Oggi mi sono imbattuta in questo brano. So che è lungo ma se avrete la pazienza di leggerlo la riflessione che ne scaturisce è interessante. Non riporto l’autore per non condizionare ben sapendo che in molti (non io!) lo odiano.
Scusate se uso ancora la musica classica, ma aiuta a capire: pensate come, in quella musica, il fatto che essa sia, in qualche modo, difficile è la garanzia del suo essere viatico per qualche posto nobile, elevato. Vi ricordate la Nona [n.d.a. di Beethoven], vero confine di ingresso alla civiltà di monsieur Bertin? Be’, quando la ascoltarono, i critici, per la prima volta, dico la prima, iniziarono a dire che forse, per capirla bene, si sarebbe dovuto risentirla. Adesso ci sembra normale, ma per i tempi era una bizzarria assoluta. A un ascoltatore di Vivaldi l’idea di risentire Le quattro stagioni per capirle doveva sembrare come la pretesa di rivedere dei fuochi d’artificio per capire se erano stati belli. Ma la Nona pretendeva questo: il gesto della mente che ritorna sul suo oggetto di studio e fatica, e accumula nozioni, e scende in profondità, e alla fine comprende. Ancora l’altro ieri, i nostri nonni faticavano dietro a Wagner, tornando ad ascoltarlo per innumerevoli volte, fino a quando non riuscivano a stare svegli fino alla fine, e a capire: e quindi, finalmente, a godere. Bisogna comprendere che questo genere di tour de force piaceva a monsieur Bertin, gli era assolutamente congeniale, e questo è facilmente spiegabile: la volontà e l’applicazione erano proprio le sue armi migliori, e, se vogliamo, erano ciò che faceva difetto a un’aristocrazia rammollita e stanca: se accedere al senso più nobile delle cose era una faccenda di determinazione, allora accedere al senso delle cose diventava quasi un privilegio riservato alla borghesia. Perfetto.

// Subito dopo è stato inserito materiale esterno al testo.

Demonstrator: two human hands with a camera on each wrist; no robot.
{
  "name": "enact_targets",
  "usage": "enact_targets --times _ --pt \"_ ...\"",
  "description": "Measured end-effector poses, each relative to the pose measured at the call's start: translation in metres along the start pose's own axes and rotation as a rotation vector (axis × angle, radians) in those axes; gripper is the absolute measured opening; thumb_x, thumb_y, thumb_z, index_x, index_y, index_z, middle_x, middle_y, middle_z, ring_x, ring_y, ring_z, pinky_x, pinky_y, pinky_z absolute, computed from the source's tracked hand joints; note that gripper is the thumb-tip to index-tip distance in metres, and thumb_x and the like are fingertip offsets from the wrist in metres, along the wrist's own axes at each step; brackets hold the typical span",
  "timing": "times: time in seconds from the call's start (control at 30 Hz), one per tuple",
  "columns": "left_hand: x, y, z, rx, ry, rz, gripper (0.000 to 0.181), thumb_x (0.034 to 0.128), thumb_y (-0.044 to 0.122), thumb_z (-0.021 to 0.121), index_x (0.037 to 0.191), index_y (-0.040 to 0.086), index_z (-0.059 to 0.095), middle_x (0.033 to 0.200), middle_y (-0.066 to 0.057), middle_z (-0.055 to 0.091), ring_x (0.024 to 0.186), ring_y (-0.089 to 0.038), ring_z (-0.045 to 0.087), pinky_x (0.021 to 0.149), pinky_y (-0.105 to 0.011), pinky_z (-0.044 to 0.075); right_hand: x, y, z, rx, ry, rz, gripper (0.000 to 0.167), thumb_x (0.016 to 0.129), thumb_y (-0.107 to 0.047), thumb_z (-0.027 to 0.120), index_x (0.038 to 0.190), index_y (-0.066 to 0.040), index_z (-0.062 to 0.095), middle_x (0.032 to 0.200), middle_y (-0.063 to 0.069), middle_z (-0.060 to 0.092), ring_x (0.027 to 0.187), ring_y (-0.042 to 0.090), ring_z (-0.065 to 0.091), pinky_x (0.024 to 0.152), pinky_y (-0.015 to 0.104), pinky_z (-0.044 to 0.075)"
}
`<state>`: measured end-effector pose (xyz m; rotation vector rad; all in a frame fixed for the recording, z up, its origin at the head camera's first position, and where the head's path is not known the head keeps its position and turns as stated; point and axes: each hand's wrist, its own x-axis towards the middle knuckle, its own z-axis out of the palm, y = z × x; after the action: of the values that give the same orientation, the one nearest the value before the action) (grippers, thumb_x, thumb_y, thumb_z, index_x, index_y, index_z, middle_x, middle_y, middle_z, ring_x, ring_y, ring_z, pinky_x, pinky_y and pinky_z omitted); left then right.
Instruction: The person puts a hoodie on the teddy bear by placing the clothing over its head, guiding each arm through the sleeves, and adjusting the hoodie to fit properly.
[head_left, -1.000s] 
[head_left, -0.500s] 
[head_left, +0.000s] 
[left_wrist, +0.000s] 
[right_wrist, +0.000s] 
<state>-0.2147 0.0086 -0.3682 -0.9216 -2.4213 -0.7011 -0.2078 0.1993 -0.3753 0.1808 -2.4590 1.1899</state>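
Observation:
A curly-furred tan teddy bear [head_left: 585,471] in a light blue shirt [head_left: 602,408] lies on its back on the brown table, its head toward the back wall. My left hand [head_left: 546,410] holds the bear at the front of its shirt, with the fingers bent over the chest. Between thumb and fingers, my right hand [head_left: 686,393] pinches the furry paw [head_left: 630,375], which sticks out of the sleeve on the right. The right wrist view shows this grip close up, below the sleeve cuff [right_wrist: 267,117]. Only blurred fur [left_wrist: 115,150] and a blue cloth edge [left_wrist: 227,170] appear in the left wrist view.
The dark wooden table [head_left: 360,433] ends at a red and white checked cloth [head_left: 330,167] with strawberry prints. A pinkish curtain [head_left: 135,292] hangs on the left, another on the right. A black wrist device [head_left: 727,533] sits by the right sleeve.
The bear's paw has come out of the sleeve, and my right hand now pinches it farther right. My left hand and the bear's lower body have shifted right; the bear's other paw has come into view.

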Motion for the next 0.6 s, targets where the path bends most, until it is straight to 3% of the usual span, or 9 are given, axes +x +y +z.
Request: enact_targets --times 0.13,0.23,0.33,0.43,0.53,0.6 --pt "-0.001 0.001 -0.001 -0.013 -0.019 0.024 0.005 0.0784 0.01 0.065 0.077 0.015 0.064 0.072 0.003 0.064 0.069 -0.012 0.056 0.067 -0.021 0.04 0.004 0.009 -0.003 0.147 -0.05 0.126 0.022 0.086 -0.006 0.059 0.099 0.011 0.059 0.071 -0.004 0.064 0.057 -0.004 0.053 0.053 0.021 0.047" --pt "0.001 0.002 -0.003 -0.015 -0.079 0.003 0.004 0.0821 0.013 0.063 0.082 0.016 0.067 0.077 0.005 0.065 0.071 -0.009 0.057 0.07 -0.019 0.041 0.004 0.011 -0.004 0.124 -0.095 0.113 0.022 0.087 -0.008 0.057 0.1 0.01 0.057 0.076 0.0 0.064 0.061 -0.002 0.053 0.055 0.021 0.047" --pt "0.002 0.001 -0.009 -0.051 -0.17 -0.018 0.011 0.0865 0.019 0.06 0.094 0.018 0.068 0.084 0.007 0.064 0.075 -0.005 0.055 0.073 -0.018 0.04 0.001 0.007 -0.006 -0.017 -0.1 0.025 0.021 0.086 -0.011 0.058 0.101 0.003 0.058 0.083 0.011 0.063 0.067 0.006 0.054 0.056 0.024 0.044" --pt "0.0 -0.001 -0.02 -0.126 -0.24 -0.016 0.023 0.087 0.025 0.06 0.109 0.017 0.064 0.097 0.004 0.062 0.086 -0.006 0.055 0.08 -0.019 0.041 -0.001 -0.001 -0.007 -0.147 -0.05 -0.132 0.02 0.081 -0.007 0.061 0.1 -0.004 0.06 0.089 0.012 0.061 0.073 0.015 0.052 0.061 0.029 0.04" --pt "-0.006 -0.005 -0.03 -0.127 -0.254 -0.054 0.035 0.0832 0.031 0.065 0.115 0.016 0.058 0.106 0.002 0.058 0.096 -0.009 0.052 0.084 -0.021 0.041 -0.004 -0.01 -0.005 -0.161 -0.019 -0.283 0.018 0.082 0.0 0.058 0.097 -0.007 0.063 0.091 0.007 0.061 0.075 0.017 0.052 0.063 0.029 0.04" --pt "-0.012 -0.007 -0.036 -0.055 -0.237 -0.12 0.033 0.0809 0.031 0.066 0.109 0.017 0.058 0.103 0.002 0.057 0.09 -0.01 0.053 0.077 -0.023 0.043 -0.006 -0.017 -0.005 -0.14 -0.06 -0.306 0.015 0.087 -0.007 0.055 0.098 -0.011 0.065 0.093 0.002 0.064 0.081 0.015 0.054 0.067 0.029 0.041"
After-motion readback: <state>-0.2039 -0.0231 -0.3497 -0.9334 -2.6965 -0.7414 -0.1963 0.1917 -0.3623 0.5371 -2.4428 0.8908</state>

L’applicazione su larga scala – e in un certo modo la degenerazione – di questo principio (la fatica come lasciapassare per il senso più alto delle cose), ha prodotto il paesaggio in cui ci troviamo oggi. La mappa che noi tramandiamo dei luoghi in cui è depositato il senso, è una collezione di giacimenti sotterranei raggiungibili solo con chilometri di cunicoli faticosi e selettivi. Il semplice gesto originario del fermarsi a studiare con attenzione, si è ormai affinato a vera e propria disciplina, impervia e articolatissima. Nel 1824 potevi ancora pensare che per capire la Nona dovessi sentirla un’altra volta. Ma oggi? Avete in mente le ore di studio e di ascolto necessarie per creare quello che Adorno chiamava un “ascoltatore avveduto”, cioè l’unico in grado di apprezzare veramente il capolavoro? E avete in mente con quanta costanza si sia demonizzato qualsiasi altro modo di accostarsi al sommo capolavoro, magari cercandovi con semplicità il crepitio di una vita immediatamente percepibile, e dimenticando il resto? Come insegna la musica classica, senza fatica non c’è premio, e senza profondità non c’è anima.
Andrebbe anche bene così, ma il fatto è che ormai la sproporzione fra il livello di profondità da attingere e la quantità di senso raggiungibile è diventata clamorosamente assurda. Se vogliamo, la mutazione barbara scocca nell’istante di lucidità in cui qualcuno si è accorto di questo: se effettivamente scelgo di dedicare tutto il tempo necessario a scendere fino al cuore della Nona, è difficile che mi resti del tempo per qualsiasi altra cosa: e, per quanto la Nona sia un giacimento immenso di senso, da sola non ne produce la quantità sufficiente alla sopravvivenza dell’individuo. E’ il paradosso che possiamo incontrare in molti studi accademici: il massimo della concentrazione su uno spigolo del mondo ottiene di chiarirlo, ma ritagliandolo via da tutto il resto: in definitiva, un risultato mediocre (che te ne fai di aver capito la Nona, se non vai al cinema e non sai cosa sono i videogames?). E’ il paradosso che denunciano gli sguardi smarriti dei ragazzi, a scuola: hanno bisogno di senso, di semplice senso della vita, e sono anche disposti ad ammettere che Dante, per dire, glielo fornirebbe: ma se il cammino da fare è così lungo, e così faticoso, e così poco congeniale alle loro abilità, chi gli assicura che non moriranno per strada, senza mai arrivare alla meta, vittime di una presunzione che è nostra, non loro? Perché non dovrebbero cercarsi un sistema per trovare l’ossigeno prima e in modo a loro più congeniale?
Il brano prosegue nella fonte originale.